In the months following my divorce, I began to feel a sense of awkwardness. It was unreal to me that I was now a divorced woman. I faced the next phase and entered into life after divorce. I remember thinking back and wondering where it all went wrong. I asked myself if there was something that I could have done differently to save the marriage and prevent the divorce from ever occurring. That question took me back even further. It took me back to the months that he and I were just dating. That brought on more questions that I never really got the answers to.

I did take time to focus on myself. I wanted to be able to resolve any interior insecurity that I had before re-entering the dating world. I wanted to make sure that my head was on straight and that my life was headed down a more direct route. That’s just what I did too. I dealt with my issues and gave myself a good path to follow.

I attempted to date someone after I believed I was ready to date again. I was wrong. I constantly analyzed every situation that occurred and constantly compared it with a situation that I had with my ex-husband. I even spit out that the guy was acting just like my ex-husband. No sooner than the words came out of my mouth, I wanted to hit the rewind button. Why did I say that? What was the purpose of directly comparing him to my ex-husband, and verbally at that? Of course I apologized for it, but the damage was already done.

I quickly realized that I needed to step away from the dating world again and work on getting myself out of that horrible loop. I sat and pondered what it was that I needed to do to stop thinking about my ex and look forward to a brighter future. At first, I couldn’t think of anything. But I quickly realized that I needed to do two things.

I needed to continue to reinstate the relationship I had with myself. In doing so, I began to do activities that I enjoyed doing solo.
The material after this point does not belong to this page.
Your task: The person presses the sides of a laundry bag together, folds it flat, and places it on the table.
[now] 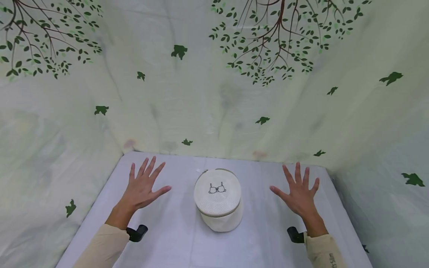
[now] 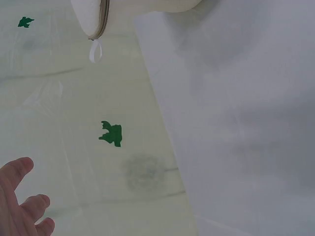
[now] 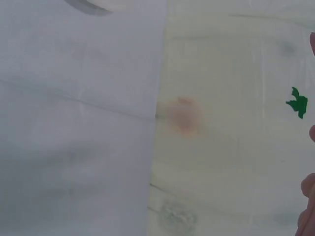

I rode my bike more, took walks around the neighborhood and took random drives around town with no particular destination. This allowed me to wrap myself up in internal thought and gave me the opportunity to relearn myself as an individual.

The other thing I decided I needed to do was to reinstate my relationships with my friends. Granted, the relationships were never lost, but being divorced, they were slightly different. I needed to relearn how to spend time with them as a soloist and they needed to readjust to me as being a single lady. This helped me make the transition from being married to divorced and single because I was able to throw my thoughts off of them and receive any support that was necessary. I trusted them to give me adequate advice and to tell me the honest truth, no matter how painful.

This took time, and I am happy that I went ahead and faced my fears early on. It set me up for a better future and allowed me to see that I was my first priority. Divorce in Virginia changed me, and it made me a stronger person.